# Source data
****
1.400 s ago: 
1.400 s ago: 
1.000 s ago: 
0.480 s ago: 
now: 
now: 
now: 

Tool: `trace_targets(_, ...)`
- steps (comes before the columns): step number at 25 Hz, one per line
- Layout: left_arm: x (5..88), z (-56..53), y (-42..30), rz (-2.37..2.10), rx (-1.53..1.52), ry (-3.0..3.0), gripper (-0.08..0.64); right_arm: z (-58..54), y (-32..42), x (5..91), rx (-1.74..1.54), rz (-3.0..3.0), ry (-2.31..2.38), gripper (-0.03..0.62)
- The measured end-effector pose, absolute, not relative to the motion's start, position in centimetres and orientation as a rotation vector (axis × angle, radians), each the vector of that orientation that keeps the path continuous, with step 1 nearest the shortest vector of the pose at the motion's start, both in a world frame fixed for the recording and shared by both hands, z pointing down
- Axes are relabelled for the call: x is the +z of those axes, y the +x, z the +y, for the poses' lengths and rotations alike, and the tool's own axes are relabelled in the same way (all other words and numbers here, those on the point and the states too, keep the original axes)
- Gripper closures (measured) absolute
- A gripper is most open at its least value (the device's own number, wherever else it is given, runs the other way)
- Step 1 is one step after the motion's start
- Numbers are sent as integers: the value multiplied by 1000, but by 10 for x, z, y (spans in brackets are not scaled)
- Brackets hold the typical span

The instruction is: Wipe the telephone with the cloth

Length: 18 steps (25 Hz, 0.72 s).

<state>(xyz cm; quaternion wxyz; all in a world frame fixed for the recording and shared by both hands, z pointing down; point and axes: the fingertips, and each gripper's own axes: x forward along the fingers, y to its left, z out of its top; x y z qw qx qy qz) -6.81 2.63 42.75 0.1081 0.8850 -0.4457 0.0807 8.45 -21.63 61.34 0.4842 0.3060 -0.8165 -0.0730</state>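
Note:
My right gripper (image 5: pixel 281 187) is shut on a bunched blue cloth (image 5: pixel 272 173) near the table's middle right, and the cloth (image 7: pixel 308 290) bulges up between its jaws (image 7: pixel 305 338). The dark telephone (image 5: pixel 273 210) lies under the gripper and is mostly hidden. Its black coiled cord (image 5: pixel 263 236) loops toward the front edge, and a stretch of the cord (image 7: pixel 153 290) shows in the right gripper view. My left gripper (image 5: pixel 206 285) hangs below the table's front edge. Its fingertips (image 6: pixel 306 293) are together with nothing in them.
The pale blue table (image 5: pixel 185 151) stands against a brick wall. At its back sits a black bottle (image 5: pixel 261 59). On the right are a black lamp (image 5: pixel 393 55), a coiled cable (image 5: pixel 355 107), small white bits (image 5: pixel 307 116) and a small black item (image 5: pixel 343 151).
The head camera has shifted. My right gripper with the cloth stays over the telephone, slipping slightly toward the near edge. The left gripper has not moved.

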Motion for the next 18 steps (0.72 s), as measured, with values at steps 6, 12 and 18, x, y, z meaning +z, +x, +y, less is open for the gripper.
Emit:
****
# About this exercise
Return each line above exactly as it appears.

# Answer to this problem
1.400 s ago: 
1.400 s ago: 
1.000 s ago: 
0.480 s ago: 
now: 
now: 
now: 

Tool: `trace_targets(_, ...)`
- steps (comes before the columns): step number at 25 Hz, one per line
- Layout: left_arm: x (5..88), z (-56..53), y (-42..30), rz (-2.37..2.10), rx (-1.53..1.52), ry (-3.0..3.0), gripper (-0.08..0.64); right_arm: z (-58..54), y (-32..42), x (5..91), rx (-1.74..1.54), rz (-3.0..3.0), ry (-2.31..2.38), gripper (-0.03..0.62)
- The measured end-effector pose, absolute, not relative to the motion's start, position in centimetres and orientation as a rotation vector (axis × angle, radians), each the vector of that orientation that keeps the path continuous, with step 1 nearest the shortest vector of the pose at the motion's start, both in a world frame fixed for the recording and shared by both hands, z pointing down
- Axes are relabelled for the call: x is the +z of those axes, y the +x, z the +y, for the poses' lengths and rotations alike, and the tool's own axes are relabelled in the same way (all other words and numbers here, those on the point and the states too, keep the original axes)
- Gripper closures (measured) absolute
- A gripper is most open at its least value (the device's own number, wherever else it is given, runs the other way)
- Step 1 is one step after the motion's start
- Numbers are sent as integers: the value multiplied by 1000, but by 10 for x, z, y (spans in brackets are not scaled)
- Brackets hold the typical span

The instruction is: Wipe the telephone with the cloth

Length: 18 steps (25 Hz, 0.72 s).

<state>(xyz cm; quaternion wxyz; all in a world frame fixed for the recording and shared by both hands, z pointing down; point and axes: the fingertips, and each gripper's own axes: x forward along the fingers, y to its left, z out of its top; x y z qw qx qy qz) -6.81 2.63 42.75 0.1081 0.8850 -0.4457 0.0807 8.45 -21.63 61.34 0.4842 0.3060 -0.8165 -0.0730</state>
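Note:
My right gripper (image 5: pixel 281 187) is shut on a bunched blue cloth (image 5: pixel 272 173) near the table's middle right, and the cloth (image 7: pixel 308 290) bulges up between its jaws (image 7: pixel 305 338). The dark telephone (image 5: pixel 273 210) lies under the gripper and is mostly hidden. Its black coiled cord (image 5: pixel 263 236) loops toward the front edge, and a stretch of the cord (image 7: pixel 153 290) shows in the right gripper view. My left gripper (image 5: pixel 206 285) hangs below the table's front edge. Its fingertips (image 6: pixel 306 293) are together with nothing in them.
The pale blue table (image 5: pixel 185 151) stands against a brick wall. At its back sits a black bottle (image 5: pixel 261 59). On the right are a black lamp (image 5: pixel 393 55), a coiled cable (image 5: pixel 355 107), small white bits (image 5: pixel 307 116) and a small black item (image 5: pixel 343 151).
The head camera has shifted. My right gripper with the cloth stays over the telephone, slipping slightly toward the near edge. The left gripper has not moved.
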
Motion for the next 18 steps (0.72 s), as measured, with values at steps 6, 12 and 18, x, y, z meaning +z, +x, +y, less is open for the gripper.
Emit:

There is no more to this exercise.